In the listing below, the lines from the first through the one with "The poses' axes" are to be copied word for word.

□ □ □ □ □ □ □

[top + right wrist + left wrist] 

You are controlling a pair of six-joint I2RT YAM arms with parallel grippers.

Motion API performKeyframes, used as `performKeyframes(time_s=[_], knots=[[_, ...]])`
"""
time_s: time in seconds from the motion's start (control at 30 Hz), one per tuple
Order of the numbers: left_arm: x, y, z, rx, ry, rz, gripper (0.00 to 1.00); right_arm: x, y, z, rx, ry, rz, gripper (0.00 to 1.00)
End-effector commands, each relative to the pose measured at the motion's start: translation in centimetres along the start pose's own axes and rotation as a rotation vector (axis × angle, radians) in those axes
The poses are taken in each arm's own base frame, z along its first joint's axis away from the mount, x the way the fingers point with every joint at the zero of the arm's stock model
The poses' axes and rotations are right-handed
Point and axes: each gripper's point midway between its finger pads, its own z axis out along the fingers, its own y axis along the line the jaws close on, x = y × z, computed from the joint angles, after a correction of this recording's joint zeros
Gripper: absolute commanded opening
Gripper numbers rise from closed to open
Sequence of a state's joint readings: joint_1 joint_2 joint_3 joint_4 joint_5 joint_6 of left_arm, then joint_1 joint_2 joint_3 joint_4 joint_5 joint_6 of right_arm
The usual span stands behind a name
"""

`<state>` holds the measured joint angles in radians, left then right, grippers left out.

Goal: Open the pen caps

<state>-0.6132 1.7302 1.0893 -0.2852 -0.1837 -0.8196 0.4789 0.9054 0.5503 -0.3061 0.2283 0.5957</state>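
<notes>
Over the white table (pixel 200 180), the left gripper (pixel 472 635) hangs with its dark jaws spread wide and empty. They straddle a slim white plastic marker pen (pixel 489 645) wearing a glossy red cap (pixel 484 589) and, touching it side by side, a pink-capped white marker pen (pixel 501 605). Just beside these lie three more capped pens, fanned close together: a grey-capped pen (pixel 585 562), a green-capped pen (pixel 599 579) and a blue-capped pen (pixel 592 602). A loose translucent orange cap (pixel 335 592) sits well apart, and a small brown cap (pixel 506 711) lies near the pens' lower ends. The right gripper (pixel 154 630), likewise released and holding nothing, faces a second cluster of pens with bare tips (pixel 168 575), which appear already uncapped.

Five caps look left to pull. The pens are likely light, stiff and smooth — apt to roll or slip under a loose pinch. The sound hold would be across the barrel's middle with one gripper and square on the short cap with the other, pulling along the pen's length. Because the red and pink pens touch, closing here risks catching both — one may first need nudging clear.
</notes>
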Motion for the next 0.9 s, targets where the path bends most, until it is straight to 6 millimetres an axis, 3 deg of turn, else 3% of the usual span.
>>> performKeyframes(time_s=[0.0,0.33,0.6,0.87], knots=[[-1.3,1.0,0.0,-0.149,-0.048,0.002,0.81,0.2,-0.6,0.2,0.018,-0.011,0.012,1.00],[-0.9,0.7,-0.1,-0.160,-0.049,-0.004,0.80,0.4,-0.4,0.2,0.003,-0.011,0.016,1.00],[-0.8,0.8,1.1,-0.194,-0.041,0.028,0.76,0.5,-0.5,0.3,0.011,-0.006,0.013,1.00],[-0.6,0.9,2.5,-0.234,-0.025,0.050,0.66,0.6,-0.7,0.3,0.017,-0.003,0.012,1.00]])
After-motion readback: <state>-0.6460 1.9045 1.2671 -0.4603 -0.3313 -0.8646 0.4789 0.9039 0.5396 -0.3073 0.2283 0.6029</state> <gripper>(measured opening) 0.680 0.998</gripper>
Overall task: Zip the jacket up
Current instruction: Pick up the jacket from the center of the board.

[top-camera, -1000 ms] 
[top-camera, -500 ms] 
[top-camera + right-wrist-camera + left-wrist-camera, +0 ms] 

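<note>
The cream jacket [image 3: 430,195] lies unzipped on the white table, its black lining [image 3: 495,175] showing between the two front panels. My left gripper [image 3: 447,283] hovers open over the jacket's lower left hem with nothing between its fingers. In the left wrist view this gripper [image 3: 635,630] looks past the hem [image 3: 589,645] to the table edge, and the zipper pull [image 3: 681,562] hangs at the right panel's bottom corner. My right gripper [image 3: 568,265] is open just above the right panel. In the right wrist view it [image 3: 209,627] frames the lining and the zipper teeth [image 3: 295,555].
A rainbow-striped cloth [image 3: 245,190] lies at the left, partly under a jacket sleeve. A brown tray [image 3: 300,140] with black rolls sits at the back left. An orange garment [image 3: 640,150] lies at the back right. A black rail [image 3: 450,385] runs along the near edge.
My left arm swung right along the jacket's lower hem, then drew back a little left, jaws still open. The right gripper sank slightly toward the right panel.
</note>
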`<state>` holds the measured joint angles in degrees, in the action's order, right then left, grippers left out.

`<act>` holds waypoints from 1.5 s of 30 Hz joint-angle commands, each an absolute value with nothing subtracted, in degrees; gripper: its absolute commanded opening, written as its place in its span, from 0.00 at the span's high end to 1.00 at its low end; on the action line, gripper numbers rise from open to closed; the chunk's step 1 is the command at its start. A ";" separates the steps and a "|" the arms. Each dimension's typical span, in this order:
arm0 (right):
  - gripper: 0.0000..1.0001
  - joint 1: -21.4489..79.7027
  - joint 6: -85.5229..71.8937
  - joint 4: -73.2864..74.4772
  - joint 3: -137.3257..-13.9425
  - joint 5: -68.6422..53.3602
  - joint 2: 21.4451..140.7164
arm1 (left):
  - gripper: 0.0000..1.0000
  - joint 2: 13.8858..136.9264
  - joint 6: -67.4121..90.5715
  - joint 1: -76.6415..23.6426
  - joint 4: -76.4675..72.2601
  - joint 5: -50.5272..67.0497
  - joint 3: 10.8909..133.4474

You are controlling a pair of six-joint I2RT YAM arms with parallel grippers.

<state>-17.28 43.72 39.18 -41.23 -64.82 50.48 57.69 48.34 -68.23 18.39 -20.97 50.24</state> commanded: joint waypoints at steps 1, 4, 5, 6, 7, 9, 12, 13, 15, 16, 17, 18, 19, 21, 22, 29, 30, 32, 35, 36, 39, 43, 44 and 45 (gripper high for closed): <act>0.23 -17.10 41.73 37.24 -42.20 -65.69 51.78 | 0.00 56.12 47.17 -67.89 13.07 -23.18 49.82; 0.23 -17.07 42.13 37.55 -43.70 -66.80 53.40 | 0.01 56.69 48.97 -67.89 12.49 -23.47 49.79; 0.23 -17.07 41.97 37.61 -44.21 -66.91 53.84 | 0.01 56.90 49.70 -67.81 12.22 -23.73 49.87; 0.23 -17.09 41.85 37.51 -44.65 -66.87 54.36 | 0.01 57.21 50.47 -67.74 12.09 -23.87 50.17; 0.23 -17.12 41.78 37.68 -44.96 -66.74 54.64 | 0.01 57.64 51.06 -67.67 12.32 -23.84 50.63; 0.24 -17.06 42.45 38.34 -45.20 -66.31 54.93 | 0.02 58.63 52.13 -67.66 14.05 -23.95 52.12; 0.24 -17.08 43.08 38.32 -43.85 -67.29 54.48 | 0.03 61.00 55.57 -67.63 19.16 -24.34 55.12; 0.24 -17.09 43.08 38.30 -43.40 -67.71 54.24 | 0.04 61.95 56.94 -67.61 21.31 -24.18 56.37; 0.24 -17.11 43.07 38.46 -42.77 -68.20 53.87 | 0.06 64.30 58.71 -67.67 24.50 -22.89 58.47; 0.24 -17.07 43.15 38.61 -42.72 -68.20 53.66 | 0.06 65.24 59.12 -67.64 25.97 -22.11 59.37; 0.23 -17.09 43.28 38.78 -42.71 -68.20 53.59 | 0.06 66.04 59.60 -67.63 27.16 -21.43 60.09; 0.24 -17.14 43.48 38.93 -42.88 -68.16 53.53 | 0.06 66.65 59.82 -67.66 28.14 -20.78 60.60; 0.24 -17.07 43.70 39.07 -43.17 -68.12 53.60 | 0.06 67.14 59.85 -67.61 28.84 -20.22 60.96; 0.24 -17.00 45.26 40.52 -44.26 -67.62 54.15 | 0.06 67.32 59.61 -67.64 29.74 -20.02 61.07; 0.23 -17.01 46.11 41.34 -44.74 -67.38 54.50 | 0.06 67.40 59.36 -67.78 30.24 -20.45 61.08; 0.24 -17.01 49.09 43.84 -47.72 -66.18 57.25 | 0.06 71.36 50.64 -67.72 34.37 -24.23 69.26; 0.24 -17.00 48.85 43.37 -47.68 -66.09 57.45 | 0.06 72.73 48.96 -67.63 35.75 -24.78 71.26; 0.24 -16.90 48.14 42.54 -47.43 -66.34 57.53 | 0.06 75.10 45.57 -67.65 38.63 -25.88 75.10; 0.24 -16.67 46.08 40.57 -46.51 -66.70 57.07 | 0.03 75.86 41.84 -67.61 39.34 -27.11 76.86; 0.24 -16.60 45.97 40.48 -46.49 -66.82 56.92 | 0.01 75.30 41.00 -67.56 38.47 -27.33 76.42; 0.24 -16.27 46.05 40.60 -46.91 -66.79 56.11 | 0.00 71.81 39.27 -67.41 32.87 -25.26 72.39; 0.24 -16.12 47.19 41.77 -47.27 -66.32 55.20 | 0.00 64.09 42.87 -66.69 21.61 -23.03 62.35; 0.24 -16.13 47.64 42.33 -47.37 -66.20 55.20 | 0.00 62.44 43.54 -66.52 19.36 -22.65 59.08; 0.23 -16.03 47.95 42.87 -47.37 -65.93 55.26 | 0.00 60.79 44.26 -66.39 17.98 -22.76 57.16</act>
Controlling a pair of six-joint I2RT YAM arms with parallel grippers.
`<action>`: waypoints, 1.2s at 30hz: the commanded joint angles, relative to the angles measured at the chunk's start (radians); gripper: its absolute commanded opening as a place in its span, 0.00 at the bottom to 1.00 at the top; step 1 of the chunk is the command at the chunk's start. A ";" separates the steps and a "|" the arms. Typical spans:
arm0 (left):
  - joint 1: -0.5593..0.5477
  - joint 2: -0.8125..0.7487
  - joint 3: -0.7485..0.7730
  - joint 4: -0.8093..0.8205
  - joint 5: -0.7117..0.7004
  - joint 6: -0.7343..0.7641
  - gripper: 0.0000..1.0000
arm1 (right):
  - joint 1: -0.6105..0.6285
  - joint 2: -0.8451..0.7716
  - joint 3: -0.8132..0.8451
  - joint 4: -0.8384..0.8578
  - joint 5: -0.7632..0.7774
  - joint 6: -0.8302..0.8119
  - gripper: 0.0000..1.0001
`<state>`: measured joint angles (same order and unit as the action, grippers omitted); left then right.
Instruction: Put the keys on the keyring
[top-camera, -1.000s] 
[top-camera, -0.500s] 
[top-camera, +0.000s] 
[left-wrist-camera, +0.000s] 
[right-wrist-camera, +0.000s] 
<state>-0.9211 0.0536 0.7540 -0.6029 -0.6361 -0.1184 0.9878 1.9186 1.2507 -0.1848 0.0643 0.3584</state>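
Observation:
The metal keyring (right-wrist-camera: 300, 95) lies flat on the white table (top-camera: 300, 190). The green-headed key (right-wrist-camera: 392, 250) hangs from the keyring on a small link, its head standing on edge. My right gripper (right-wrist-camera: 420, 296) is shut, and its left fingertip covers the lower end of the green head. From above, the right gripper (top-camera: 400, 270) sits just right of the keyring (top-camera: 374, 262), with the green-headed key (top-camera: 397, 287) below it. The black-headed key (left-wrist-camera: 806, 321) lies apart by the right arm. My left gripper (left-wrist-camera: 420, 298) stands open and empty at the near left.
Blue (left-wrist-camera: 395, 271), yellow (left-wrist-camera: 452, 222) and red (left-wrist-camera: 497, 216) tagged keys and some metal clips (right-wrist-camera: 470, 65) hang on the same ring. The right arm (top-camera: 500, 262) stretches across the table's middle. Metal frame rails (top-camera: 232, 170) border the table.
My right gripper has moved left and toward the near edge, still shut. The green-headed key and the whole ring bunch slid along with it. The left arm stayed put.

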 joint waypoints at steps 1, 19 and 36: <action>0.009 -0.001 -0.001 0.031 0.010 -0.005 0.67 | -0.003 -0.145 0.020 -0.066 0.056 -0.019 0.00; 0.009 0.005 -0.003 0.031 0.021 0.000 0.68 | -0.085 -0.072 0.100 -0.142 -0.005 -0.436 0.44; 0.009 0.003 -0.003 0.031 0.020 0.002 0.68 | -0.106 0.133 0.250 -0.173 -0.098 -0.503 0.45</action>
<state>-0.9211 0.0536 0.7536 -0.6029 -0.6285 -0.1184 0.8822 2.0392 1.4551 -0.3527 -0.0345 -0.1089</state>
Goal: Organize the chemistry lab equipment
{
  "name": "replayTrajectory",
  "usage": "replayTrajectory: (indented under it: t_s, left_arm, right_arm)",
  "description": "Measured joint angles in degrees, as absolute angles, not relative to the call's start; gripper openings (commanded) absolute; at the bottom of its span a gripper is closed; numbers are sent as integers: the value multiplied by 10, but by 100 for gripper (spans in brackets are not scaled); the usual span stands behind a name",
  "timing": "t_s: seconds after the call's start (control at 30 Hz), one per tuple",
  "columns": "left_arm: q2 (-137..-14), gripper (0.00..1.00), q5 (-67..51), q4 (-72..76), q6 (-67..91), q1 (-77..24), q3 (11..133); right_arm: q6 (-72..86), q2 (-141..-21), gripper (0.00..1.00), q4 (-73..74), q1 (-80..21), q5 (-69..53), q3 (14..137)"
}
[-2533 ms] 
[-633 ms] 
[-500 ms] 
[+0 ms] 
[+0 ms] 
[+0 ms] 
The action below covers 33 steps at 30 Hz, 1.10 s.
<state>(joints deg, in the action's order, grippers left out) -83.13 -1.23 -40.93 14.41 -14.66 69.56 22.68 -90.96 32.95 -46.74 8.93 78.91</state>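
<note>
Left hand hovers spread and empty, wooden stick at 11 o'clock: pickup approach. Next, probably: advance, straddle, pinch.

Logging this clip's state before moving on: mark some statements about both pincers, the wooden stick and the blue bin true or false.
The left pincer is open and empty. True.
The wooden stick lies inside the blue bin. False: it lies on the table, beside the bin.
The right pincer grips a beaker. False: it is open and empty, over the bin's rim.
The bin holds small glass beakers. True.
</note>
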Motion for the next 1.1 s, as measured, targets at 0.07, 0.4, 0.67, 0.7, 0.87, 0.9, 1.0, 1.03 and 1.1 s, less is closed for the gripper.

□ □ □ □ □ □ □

- **Solution for this exercise**:
[top + right wrist + left wrist] 

You are controlling a pair of six-joint I2RT YAM arms with parallel grippers.

Motion API performKeyframes, used as `performKeyframes(time_s=[_], knots=[[_, ...]])`
"""
time_s: time in seconds from the motion's start (control at 30 Hz), one per tuple
Order of the numbers: left_arm: x, y, z, rx, ry, rz, gripper (0.00 to 1.00); right_arm: x, y, z, rx, ry, rz, gripper (0.00 to 1.00)
End-effector commands, each relative to the pose measured at the motion's start: translation in centimetres along the start pose's own axes and rotation as a rotation vector (axis × angle, radians) in those axes
The poses are taken in each arm's own base frame, z along its first joint's axis away from the mount, x the way the fingers point with every joint at the zero of the arm's stock model
The poses' axes and rotations are right-handed

No more output is required.